#### BRIEF
Type out every line below exactly as it reads.

#### DATA PROVIDED
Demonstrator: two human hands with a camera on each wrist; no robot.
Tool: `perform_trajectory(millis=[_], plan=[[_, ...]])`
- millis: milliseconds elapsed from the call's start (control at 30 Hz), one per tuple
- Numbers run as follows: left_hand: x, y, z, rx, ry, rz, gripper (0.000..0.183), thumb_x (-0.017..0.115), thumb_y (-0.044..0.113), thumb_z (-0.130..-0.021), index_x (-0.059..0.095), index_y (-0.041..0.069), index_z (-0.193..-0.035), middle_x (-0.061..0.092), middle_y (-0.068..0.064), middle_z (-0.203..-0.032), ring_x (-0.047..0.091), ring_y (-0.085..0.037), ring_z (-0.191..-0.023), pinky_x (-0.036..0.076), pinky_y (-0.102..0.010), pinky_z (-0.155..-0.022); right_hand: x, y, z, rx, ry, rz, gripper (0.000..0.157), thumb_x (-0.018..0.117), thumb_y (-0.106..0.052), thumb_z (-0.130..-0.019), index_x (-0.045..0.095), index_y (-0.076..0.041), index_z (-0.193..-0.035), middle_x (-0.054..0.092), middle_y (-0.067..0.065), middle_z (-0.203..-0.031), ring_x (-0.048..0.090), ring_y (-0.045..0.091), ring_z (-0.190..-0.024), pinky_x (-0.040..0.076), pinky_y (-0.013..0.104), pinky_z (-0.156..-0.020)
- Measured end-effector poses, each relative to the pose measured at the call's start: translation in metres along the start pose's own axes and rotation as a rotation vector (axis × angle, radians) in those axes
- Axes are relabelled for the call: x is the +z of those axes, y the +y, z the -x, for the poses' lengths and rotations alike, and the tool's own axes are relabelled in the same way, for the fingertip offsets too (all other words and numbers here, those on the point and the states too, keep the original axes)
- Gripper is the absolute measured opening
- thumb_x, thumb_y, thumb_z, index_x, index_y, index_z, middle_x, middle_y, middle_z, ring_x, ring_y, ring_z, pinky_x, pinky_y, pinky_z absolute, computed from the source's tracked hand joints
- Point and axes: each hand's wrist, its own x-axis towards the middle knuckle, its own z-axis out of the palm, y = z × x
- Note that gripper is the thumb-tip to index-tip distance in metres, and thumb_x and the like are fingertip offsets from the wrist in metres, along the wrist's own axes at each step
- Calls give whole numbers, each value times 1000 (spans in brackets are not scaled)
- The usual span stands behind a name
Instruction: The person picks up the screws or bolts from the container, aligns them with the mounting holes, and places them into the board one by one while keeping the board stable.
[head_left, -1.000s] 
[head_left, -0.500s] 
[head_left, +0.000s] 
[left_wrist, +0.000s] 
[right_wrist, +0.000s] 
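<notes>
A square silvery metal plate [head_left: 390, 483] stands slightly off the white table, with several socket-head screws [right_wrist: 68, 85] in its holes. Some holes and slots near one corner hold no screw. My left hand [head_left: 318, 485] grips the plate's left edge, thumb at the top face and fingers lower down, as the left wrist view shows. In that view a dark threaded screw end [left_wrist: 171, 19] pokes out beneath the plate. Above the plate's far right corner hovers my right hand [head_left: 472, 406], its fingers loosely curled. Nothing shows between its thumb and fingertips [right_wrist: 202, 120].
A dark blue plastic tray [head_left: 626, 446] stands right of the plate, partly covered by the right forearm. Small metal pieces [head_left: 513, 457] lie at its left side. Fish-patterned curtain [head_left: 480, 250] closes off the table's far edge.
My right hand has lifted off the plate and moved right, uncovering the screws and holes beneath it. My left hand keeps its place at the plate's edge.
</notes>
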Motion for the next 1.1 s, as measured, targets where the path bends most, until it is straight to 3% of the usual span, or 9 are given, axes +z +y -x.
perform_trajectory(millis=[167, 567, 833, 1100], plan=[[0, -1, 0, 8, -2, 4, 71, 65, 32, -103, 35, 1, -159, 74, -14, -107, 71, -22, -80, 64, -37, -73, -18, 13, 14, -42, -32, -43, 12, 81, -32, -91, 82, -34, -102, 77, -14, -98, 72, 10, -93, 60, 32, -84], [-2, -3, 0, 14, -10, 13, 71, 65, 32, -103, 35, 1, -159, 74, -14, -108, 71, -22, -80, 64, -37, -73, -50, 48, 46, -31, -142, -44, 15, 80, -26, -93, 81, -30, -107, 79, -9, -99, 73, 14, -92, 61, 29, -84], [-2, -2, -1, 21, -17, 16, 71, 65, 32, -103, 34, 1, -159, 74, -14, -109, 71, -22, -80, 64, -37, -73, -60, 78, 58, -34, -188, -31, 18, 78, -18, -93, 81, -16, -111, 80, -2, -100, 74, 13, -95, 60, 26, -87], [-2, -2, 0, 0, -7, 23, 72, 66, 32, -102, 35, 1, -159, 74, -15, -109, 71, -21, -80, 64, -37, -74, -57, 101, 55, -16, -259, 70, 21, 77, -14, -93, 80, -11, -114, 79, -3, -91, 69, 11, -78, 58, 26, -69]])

#### TASK RESULT
Demonstrator: two human hands with a camera on each wrist; no robot.
Tool: `perform_trajectory(millis=[_], plan=[[_, ...]])`
- millis: milliseconds elapsed from the call's start (control at 30 Hz), one per tuple
- Numbers run as follows: left_hand: x, y, z, rx, ry, rz, gripper (0.000..0.183), thumb_x (-0.017..0.115), thumb_y (-0.044..0.113), thumb_z (-0.130..-0.021), index_x (-0.059..0.095), index_y (-0.041..0.069), index_z (-0.193..-0.035), middle_x (-0.061..0.092), middle_y (-0.068..0.064), middle_z (-0.203..-0.032), ring_x (-0.047..0.091), ring_y (-0.085..0.037), ring_z (-0.191..-0.023), pinky_x (-0.036..0.076), pinky_y (-0.102..0.010), pinky_z (-0.155..-0.022); right_hand: x, y, z, rx, ry, rz, gripper (0.000..0.157), thumb_x (-0.018..0.117), thumb_y (-0.106..0.052), thumb_z (-0.130..-0.019), index_x (-0.045..0.095), index_y (-0.076..0.041), index_z (-0.193..-0.035), middle_x (-0.054..0.092), middle_y (-0.067..0.065), middle_z (-0.203..-0.031), ring_x (-0.048..0.090), ring_y (-0.045..0.091), ring_z (-0.190..-0.024), pinky_x (-0.040..0.076), pinky_y (-0.013..0.104), pinky_z (-0.156..-0.020)
- Measured end-effector poses, each relative to the pose measured at the call's start: translation in metres along the start pose's own axes and rotation as a rotation vector (axis × angle, radians) in those axes
- Axes are relabelled for the call: x is the +z of those axes, y the +y, z the -x, for the poses' lengths and rotations alike, and the tool's own axes are relabelled in the same way, for the fingertip offsets too (all other words and numbers here, those on the point and the states too, keep the original axes)
- Gripper is the absolute measured opening
- thumb_x, thumb_y, thumb_z, index_x, index_y, index_z, middle_x, middle_y, middle_z, ring_x, ring_y, ring_z, pinky_x, pinky_y, pinky_z absolute, computed from the source's tracked hand joints
- Point and axes: each hand's wrist, its own x-axis towards the middle knuckle, its own z-axis out of the palm, y = z × x
- Note that gripper is the thumb-tip to index-tip distance in metres, and thumb_x and the like are fingertip offsets from the wrist in metres, along the wrist's own axes at each step
- Calls give whole numbers, each value times 1000 (spans in brackets are not scaled)
- The usual span stands behind a name
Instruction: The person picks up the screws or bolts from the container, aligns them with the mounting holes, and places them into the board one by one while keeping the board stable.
[head_left, -1.000s] 
[head_left, -0.500s] 
[head_left, +0.000s] 
[left_wrist, +0.000s] 
[right_wrist, +0.000s] 
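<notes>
A square silvery metal plate [head_left: 390, 483] stands slightly off the white table, with several socket-head screws [right_wrist: 68, 85] in its holes. Some holes and slots near one corner hold no screw. My left hand [head_left: 318, 485] grips the plate's left edge, thumb at the top face and fingers lower down, as the left wrist view shows. In that view a dark threaded screw end [left_wrist: 171, 19] pokes out beneath the plate. Above the plate's far right corner hovers my right hand [head_left: 472, 406], its fingers loosely curled. Nothing shows between its thumb and fingertips [right_wrist: 202, 120].
A dark blue plastic tray [head_left: 626, 446] stands right of the plate, partly covered by the right forearm. Small metal pieces [head_left: 513, 457] lie at its left side. Fish-patterned curtain [head_left: 480, 250] closes off the table's far edge.
My right hand has lifted off the plate and moved right, uncovering the screws and holes beneath it. My left hand keeps its place at the plate's edge.
</notes>
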Motion for the next 1.1 s, as measured, targets where the path bends most, until it is straight to 3% of the usual span, or 9 are given, axes +z +y -x.
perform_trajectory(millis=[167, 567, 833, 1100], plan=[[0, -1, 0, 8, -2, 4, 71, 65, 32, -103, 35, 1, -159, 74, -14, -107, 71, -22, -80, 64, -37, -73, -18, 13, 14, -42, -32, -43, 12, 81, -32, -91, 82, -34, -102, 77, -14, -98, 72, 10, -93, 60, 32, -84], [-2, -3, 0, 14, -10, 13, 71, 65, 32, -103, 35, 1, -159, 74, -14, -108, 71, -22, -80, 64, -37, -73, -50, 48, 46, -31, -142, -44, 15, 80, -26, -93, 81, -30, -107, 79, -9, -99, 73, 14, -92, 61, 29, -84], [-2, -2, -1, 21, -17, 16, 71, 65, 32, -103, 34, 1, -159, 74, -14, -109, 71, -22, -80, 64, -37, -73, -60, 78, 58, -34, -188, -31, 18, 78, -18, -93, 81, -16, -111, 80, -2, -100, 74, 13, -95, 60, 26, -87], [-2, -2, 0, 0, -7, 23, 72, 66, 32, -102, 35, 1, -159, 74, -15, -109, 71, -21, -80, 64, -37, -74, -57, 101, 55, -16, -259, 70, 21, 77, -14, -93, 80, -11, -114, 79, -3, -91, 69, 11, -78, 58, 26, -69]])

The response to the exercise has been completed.